(Stored dataset items)
↓↓↓

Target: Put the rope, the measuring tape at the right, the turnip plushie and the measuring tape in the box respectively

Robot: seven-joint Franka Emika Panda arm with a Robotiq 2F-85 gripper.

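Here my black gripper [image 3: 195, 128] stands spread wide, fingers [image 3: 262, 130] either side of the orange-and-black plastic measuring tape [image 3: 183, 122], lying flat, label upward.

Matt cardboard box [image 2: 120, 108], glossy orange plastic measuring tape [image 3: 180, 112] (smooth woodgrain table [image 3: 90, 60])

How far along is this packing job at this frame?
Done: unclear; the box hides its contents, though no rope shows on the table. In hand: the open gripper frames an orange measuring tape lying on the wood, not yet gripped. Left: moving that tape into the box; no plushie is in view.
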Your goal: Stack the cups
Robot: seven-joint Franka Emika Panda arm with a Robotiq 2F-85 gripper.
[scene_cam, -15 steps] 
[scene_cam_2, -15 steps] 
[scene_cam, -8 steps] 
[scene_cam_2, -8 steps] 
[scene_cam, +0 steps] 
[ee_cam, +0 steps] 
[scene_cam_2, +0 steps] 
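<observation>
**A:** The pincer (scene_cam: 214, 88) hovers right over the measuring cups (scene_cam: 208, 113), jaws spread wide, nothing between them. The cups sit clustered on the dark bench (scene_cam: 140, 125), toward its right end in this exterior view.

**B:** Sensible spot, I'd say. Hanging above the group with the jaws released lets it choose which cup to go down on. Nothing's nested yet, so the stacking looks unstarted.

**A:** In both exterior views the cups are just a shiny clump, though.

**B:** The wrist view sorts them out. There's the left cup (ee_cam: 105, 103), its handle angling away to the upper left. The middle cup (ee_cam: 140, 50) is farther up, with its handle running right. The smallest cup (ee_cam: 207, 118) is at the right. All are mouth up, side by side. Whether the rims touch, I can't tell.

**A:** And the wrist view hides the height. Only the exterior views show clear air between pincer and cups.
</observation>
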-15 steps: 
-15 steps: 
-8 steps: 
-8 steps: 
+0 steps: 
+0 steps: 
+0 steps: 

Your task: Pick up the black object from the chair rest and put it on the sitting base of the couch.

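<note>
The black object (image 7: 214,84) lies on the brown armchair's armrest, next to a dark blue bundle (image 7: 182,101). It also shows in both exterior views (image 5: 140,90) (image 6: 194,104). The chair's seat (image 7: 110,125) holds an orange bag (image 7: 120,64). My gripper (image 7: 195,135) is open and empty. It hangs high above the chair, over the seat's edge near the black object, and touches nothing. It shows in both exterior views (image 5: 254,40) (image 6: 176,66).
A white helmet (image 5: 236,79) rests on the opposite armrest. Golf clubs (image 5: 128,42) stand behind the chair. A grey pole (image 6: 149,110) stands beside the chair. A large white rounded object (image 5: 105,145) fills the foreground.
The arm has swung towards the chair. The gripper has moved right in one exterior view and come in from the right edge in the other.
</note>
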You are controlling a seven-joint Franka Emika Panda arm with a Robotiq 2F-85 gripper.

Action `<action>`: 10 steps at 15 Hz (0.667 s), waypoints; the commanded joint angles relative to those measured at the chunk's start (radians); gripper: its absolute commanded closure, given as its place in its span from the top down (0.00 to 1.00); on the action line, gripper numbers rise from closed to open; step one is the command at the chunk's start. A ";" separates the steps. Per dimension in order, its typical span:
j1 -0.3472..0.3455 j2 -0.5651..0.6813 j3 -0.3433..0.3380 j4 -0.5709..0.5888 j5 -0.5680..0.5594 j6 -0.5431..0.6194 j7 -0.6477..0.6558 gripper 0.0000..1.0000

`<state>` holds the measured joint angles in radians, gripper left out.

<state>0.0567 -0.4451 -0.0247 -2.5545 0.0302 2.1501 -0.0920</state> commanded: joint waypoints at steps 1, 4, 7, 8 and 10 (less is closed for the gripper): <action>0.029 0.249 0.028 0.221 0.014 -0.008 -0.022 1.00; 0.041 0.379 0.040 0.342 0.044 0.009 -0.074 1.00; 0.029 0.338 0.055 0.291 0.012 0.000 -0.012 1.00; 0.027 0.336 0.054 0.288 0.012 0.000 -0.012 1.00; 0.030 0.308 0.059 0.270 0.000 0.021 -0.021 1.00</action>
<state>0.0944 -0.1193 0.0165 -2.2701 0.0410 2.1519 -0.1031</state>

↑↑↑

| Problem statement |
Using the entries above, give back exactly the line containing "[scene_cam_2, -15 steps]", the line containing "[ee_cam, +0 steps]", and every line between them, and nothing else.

| Exercise result |
[scene_cam_2, -15 steps] 
[scene_cam, -8 steps] 
[scene_cam_2, -8 steps] 
[scene_cam, +0 steps] 
[ee_cam, +0 steps] 

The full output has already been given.